Problem requirements: Return exactly the listing's lines, from its first line to the line holding "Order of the", ends included.

[Start of Attachment]

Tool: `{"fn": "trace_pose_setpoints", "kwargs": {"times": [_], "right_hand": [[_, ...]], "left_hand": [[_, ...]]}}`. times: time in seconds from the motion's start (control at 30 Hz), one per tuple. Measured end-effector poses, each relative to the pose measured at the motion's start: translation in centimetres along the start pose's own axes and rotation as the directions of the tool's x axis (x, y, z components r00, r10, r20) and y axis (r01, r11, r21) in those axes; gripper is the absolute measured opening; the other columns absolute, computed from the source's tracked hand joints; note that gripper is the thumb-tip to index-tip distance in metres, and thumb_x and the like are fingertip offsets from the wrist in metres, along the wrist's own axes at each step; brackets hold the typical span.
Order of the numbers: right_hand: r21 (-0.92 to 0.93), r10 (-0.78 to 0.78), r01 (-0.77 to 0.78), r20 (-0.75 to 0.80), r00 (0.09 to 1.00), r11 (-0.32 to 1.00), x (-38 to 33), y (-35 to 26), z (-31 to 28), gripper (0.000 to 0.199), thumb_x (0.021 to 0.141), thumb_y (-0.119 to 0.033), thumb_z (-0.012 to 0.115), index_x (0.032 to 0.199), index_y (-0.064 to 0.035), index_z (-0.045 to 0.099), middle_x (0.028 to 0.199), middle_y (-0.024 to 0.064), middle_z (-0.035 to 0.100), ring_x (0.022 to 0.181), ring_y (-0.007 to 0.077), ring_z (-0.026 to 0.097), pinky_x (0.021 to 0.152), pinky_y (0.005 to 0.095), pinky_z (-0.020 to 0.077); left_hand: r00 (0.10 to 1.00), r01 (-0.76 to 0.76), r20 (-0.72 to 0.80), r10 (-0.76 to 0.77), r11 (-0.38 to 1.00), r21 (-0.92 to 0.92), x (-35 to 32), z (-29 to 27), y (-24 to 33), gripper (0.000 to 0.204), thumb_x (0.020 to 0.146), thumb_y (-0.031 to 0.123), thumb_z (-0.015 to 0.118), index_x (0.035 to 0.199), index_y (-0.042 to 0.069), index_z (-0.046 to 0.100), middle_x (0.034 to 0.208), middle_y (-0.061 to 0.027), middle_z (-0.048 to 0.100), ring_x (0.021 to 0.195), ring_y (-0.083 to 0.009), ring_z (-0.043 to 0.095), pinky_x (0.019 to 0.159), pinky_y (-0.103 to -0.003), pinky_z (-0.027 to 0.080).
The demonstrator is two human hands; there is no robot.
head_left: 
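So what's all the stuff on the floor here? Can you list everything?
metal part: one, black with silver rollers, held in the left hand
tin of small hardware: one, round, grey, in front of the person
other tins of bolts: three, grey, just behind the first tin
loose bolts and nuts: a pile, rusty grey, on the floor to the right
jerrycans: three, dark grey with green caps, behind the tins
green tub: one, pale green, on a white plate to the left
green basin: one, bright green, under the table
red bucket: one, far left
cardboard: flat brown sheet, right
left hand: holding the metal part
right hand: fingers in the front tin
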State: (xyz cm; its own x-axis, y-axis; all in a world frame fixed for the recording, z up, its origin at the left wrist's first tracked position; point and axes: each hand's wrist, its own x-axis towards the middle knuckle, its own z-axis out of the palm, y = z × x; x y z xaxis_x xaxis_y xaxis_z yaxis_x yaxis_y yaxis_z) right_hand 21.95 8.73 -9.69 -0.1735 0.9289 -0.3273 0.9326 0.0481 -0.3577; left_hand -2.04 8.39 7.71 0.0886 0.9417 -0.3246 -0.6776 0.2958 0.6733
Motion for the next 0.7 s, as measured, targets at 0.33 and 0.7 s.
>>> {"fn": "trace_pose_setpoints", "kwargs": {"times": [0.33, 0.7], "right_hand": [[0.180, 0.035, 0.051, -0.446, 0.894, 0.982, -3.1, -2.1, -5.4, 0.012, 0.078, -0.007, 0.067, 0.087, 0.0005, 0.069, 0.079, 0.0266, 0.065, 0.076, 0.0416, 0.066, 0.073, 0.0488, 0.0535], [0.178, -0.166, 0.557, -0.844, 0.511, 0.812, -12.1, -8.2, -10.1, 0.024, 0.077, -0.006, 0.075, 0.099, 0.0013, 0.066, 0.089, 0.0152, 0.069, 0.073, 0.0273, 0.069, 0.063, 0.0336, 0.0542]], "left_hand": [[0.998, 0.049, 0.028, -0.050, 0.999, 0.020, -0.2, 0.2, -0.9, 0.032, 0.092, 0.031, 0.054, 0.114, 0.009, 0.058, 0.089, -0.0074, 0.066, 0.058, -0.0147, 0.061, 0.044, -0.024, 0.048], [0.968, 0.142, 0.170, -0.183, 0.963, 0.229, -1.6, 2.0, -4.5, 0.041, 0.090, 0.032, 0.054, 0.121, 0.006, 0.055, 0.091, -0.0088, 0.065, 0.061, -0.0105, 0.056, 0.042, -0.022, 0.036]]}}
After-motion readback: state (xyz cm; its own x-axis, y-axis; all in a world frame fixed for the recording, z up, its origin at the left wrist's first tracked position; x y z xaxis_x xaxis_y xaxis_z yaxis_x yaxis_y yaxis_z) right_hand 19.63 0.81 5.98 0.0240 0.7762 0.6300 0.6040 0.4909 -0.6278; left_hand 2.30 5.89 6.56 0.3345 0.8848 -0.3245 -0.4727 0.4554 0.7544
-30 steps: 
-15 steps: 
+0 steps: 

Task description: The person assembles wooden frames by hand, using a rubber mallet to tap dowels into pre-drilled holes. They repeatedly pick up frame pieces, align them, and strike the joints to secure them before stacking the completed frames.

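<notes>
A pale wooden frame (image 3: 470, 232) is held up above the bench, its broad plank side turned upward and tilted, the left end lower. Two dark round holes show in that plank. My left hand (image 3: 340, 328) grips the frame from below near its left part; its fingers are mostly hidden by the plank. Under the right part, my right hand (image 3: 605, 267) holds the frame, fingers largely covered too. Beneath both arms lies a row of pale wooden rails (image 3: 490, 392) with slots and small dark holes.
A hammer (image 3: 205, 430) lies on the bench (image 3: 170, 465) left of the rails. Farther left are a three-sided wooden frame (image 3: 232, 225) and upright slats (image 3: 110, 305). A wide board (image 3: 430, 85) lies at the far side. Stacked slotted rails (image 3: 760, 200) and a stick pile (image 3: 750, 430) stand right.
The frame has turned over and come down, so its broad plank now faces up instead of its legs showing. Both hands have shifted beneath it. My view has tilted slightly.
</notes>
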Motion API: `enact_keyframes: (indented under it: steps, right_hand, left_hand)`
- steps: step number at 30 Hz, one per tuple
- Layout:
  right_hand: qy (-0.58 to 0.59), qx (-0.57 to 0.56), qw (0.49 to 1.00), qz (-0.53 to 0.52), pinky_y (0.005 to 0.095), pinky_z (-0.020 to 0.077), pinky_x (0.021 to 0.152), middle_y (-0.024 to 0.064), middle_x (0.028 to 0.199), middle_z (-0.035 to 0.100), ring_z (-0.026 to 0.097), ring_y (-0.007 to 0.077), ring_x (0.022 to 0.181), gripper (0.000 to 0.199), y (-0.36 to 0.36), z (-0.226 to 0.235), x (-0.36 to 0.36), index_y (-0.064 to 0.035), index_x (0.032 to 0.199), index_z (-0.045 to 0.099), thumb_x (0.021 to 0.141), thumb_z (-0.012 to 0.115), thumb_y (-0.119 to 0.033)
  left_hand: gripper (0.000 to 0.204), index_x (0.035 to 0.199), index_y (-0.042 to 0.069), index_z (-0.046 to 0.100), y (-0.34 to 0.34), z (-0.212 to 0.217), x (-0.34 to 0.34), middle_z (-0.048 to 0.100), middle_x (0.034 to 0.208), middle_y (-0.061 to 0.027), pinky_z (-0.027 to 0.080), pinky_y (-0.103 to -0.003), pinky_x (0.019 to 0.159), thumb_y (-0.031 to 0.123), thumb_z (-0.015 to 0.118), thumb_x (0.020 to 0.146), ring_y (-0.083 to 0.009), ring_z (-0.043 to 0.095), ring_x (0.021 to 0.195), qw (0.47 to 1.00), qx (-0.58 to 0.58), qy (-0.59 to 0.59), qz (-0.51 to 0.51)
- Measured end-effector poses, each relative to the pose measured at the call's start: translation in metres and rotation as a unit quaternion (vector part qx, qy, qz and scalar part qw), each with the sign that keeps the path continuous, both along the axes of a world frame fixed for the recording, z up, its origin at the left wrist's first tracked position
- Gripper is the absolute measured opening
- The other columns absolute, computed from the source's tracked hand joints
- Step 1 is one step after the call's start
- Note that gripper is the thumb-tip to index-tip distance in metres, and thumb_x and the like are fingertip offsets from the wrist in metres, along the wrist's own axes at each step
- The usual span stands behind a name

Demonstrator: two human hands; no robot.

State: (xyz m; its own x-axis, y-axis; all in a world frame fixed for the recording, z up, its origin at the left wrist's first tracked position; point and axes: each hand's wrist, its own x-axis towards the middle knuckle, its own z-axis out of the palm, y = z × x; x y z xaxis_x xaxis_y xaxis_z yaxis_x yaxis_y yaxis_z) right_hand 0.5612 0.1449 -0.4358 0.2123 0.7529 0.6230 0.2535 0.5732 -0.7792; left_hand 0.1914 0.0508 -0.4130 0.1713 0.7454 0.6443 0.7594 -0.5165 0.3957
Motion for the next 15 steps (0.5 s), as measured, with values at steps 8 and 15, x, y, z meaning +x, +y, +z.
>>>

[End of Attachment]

Answer area:
Tool: `{"fn": "trace_pose_setpoints", "kwargs": {"times": [_], "right_hand": [[_, ...]], "left_hand": [[_, ...]]}}`. times: time in seconds from the motion's start (control at 30 Hz), one per tuple. Measured end-effector poses, each relative to the pose measured at the motion's start: translation in centimetres along the start pose's own axes and rotation as the directions of the tool's x axis (x, y, z components r00, r10, r20) and y axis (r01, r11, r21) in those axes; gripper is the absolute measured opening; the other columns absolute, computed from the source's tracked hand joints; note that gripper is the thumb-tip to index-tip distance in metres, and thumb_x and the like are fingertip offsets from the wrist in metres, along the wrist's own axes at each step; brackets hold the typical span.
Order of the numbers: right_hand: r21 (-0.92 to 0.93), r10 (-0.78 to 0.78), r01 (-0.77 to 0.78), r20 (-0.75 to 0.80), r00 (0.09 to 1.00), r11 (-0.32 to 1.00), x (-38 to 33), y (-35 to 26), z (-31 to 28), gripper (0.000 to 0.199), thumb_x (0.021 to 0.141), thumb_y (-0.119 to 0.033), thumb_z (-0.012 to 0.115), index_x (0.032 to 0.199), index_y (-0.064 to 0.035), index_z (-0.045 to 0.099), middle_x (0.028 to 0.199), middle_y (-0.024 to 0.064), middle_z (-0.035 to 0.100), ring_x (0.022 to 0.181), ring_y (-0.007 to 0.077), ring_z (-0.026 to 0.097), pinky_x (0.021 to 0.152), pinky_y (0.005 to 0.095), pinky_z (-0.020 to 0.077); left_hand: r00 (0.10 to 1.00), r01 (-0.76 to 0.76), r20 (-0.72 to 0.80), r10 (-0.76 to 0.77), r11 (-0.38 to 1.00), r21 (-0.92 to 0.92), x (-35 to 32), z (-29 to 27), y (-24 to 33), gripper (0.000 to 0.204), thumb_x (0.020 to 0.146), thumb_y (-0.031 to 0.123), thumb_z (-0.015 to 0.118), index_x (0.035 to 0.199), index_y (-0.042 to 0.069), index_z (-0.046 to 0.100), middle_x (0.034 to 0.208), middle_y (-0.061 to 0.027), middle_z (-0.048 to 0.100), ring_x (0.021 to 0.195), ring_y (-0.083 to 0.009), ring_z (-0.043 to 0.095), pinky_x (0.019 to 0.159), pinky_y (-0.103 to -0.003), pinky_z (-0.027 to 0.080).

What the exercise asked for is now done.